======== Data

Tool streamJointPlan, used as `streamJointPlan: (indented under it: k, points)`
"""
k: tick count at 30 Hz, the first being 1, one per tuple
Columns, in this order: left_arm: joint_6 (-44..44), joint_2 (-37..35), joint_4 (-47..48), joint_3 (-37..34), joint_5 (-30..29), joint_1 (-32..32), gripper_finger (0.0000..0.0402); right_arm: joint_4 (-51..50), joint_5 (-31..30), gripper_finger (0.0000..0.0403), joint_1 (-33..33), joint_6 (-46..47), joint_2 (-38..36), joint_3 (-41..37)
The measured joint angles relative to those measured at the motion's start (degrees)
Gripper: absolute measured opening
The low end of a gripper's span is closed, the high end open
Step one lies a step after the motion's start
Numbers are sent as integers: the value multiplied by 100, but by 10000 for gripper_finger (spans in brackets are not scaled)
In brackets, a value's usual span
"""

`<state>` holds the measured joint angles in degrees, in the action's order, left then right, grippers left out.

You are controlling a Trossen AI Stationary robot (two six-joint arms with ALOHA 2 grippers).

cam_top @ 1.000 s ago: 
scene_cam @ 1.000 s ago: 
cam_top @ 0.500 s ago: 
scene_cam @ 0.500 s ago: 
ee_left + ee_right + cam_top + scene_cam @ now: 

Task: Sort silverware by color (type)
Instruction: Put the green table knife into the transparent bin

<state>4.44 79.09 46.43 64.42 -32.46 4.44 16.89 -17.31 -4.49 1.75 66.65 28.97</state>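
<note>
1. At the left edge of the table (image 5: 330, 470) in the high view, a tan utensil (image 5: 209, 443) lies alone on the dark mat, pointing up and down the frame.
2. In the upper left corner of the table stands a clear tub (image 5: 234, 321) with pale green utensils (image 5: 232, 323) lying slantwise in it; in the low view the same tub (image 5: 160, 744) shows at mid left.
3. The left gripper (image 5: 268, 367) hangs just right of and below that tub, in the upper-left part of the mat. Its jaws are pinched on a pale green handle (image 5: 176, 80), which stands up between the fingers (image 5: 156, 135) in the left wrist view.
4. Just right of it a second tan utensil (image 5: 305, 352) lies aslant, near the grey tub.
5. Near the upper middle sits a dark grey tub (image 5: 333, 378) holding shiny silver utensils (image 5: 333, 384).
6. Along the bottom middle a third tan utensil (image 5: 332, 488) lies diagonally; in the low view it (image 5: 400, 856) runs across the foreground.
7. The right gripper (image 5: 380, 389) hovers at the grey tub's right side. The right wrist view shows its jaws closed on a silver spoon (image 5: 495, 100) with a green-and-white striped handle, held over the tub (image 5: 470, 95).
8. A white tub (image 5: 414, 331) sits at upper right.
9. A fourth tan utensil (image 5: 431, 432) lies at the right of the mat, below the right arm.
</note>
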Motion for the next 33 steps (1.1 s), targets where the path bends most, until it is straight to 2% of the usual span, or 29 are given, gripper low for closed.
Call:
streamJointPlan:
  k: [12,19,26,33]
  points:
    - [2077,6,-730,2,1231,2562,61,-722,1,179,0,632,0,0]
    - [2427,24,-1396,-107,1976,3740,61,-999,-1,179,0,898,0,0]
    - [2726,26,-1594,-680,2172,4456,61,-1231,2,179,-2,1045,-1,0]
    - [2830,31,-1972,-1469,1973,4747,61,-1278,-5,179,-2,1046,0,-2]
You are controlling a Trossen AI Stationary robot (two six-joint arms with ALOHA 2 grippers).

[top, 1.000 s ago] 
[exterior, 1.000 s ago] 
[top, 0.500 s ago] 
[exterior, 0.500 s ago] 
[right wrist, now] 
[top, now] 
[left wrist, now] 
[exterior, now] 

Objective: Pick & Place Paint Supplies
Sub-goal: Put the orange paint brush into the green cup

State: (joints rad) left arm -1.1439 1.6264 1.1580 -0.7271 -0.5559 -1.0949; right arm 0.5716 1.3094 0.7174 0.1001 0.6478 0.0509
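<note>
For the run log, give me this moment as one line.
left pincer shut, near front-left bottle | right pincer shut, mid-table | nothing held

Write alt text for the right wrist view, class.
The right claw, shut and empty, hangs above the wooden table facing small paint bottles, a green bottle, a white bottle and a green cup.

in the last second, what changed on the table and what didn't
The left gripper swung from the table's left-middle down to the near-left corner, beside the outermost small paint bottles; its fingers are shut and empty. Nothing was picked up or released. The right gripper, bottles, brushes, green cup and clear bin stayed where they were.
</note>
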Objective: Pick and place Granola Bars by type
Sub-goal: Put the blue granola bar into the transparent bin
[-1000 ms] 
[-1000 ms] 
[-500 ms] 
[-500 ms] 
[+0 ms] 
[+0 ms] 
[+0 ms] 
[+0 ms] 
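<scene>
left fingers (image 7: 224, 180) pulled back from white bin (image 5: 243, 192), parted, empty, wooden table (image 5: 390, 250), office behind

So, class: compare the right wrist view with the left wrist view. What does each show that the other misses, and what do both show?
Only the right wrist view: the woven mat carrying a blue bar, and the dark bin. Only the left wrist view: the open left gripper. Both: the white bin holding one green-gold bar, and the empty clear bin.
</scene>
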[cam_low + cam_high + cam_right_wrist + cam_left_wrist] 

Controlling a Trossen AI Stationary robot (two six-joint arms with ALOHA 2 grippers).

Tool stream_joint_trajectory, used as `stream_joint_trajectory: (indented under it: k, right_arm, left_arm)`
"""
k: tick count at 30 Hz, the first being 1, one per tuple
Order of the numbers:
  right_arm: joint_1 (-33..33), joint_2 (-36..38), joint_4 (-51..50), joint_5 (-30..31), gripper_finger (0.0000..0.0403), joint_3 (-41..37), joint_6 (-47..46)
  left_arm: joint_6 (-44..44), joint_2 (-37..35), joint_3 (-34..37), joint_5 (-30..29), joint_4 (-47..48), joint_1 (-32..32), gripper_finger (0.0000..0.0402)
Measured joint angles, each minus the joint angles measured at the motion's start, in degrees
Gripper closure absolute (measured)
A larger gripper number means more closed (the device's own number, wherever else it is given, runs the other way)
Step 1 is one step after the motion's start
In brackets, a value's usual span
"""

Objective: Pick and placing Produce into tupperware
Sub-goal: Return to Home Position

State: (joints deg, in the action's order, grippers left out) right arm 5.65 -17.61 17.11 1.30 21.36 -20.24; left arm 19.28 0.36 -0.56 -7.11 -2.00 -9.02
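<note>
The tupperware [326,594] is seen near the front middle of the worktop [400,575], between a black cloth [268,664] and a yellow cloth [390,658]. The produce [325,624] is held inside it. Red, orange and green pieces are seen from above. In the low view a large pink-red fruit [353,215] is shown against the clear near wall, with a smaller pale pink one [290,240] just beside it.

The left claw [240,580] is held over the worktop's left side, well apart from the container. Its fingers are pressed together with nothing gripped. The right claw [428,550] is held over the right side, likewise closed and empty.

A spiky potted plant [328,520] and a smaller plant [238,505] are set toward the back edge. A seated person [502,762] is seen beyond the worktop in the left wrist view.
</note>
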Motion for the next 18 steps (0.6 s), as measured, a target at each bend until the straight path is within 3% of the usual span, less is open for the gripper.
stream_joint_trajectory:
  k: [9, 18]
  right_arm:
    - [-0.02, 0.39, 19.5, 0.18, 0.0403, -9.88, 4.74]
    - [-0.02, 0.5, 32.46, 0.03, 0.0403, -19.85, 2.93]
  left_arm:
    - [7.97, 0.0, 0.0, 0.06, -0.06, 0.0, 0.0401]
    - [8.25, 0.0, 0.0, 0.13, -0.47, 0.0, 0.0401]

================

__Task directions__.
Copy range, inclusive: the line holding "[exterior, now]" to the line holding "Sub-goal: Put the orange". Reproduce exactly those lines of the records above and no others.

__Solution to the problem__.
[exterior, now] 

Objective: Pick & Place Paint Supplies
Sub-goal: Put the orange paint brush into the green cup

The output is complete as it stands.